Data excerpt
============

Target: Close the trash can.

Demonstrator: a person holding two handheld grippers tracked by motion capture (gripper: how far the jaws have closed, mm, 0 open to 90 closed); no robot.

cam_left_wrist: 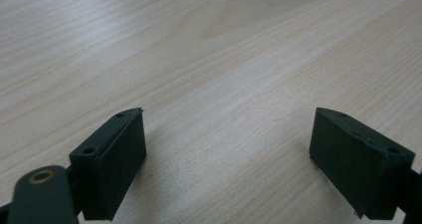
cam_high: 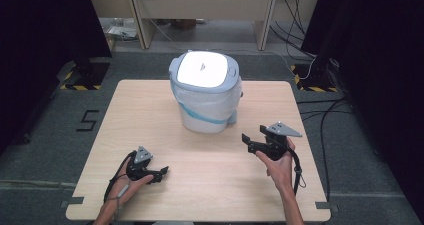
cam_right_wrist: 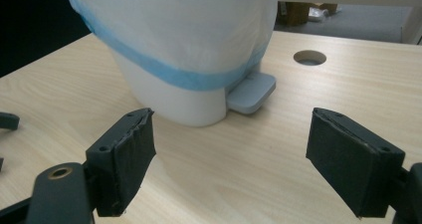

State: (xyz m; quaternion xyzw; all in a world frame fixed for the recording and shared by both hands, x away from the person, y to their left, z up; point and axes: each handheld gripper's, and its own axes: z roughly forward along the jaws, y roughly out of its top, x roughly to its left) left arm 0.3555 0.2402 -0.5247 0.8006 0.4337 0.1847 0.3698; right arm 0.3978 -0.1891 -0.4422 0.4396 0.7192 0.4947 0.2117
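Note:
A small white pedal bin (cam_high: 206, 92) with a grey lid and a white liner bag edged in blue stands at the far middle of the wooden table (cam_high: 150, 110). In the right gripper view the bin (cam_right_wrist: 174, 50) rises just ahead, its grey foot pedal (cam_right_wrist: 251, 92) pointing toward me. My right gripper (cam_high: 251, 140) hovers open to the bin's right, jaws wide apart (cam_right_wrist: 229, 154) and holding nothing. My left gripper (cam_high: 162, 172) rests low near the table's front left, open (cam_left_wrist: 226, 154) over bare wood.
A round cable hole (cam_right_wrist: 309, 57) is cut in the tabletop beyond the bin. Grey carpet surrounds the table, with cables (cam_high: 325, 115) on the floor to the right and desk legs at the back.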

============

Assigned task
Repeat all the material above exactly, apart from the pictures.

Solution below
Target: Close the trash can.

Demonstrator: a person holding two handheld grippers tracked by motion capture (gripper: how far the jaws have closed, mm, 0 open to 90 closed); no robot.

cam_left_wrist: 
cam_high: 
cam_right_wrist: 

State: (xyz m; quaternion xyzw; all in a world frame fixed for the recording and shared by both hands, x away from the person, y to their left, z up; point and axes: each handheld gripper's, and its own axes: z roughly forward along the jaws, y roughly out of its top, x roughly to its left) left arm 0.3555 0.2402 -0.5247 0.8006 0.4337 0.1847 0.3698; right arm 0.3978 -0.1891 -0.4422 0.4396 0.7192 0.4947 0.2117
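Note:
A small white pedal bin (cam_high: 206, 92) with a grey lid and a white liner bag edged in blue stands at the far middle of the wooden table (cam_high: 150, 110). In the right gripper view the bin (cam_right_wrist: 174, 50) rises just ahead, its grey foot pedal (cam_right_wrist: 251, 92) pointing toward me. My right gripper (cam_high: 251, 140) hovers open to the bin's right, jaws wide apart (cam_right_wrist: 229, 154) and holding nothing. My left gripper (cam_high: 162, 172) rests low near the table's front left, open (cam_left_wrist: 226, 154) over bare wood.
A round cable hole (cam_right_wrist: 309, 57) is cut in the tabletop beyond the bin. Grey carpet surrounds the table, with cables (cam_high: 325, 115) on the floor to the right and desk legs at the back.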

Nothing remains to be added to the response.